Par conséquent, au regard des faits établis, les seules déclarations d'intention du recourant, qui ne reposent sur aucun élément concret, ne permettent pas de retenir l’absence de nécessité d’une mesure de protection.

Dès lors, la mesure de curatelle prononcée doit être confirmée.

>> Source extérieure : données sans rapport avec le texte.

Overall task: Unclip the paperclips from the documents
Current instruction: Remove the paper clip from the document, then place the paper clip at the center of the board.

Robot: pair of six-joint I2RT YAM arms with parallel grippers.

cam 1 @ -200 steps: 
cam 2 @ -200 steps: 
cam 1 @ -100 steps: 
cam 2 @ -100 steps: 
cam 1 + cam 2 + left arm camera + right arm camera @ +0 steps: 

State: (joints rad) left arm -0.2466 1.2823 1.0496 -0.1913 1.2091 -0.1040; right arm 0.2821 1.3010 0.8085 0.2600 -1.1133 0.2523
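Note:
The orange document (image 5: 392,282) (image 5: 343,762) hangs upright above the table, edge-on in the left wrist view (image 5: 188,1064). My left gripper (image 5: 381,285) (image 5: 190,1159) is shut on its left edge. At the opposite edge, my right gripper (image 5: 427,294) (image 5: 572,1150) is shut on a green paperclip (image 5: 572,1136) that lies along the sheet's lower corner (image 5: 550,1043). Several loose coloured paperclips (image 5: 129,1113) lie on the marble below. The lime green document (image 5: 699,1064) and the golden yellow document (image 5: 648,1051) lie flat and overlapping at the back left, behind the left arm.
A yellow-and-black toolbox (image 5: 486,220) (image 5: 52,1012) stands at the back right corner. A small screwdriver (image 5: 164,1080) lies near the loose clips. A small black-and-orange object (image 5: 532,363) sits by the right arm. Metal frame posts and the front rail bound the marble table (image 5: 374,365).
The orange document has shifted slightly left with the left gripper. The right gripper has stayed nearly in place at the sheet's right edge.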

3.             Les frais de la procédure, arrêtés à 400 fr., seront mis à la charge du recourant, qui succombe. Ils seront compensés avec l’avance de frais en 400 fr., qui reste acquise à l’Etat de Genève (art. 111 al. 1 CPC).

* * * * *


PAR CES MOTIFS,
La Chambre de surveillance :

A la forme :

Déclare recevable le recours formé le 28 mars 2024 par A______ contre l'ordonnance DTAE/1501/2024 du 8 février 2024 rendue par le Tribunal de protection de l’adulte et de l’enfant dans la cause C/19206/2022.

Au fond :

Le rejette.

Sur les frais :

Arrête les frais de la procédure de recours à 400 fr., les met à la charge de A______ et les compense avec l’avance de frais versée, qui reste acquise à l’Etat de Genève.

Siégeant :

Monsieur Cédric-Laurent MICHEL, président; Mesdames Paola CAMPOMAGNANI et Stéphanie MUSY, juges; Madame Carmen FRAGA, greffière.

 

 

 

 

 

 

 

 

Indication des voies de recours :

 

Conformément aux art. 72 ss de la loi fédérale sur le Tribunal fédéral du 17 juin 2005 (LTF; RS 173.110), la présente décision peut être portée dans les trente jours qui suivent sa notification avec expédition complète (art. 100 al. 1 LTF) par-devant le Tribunal fédéral par la voie du recours en matière civile.

 

Le recours doit être adressé au Tribunal fédéral - 1000 Lausanne 14.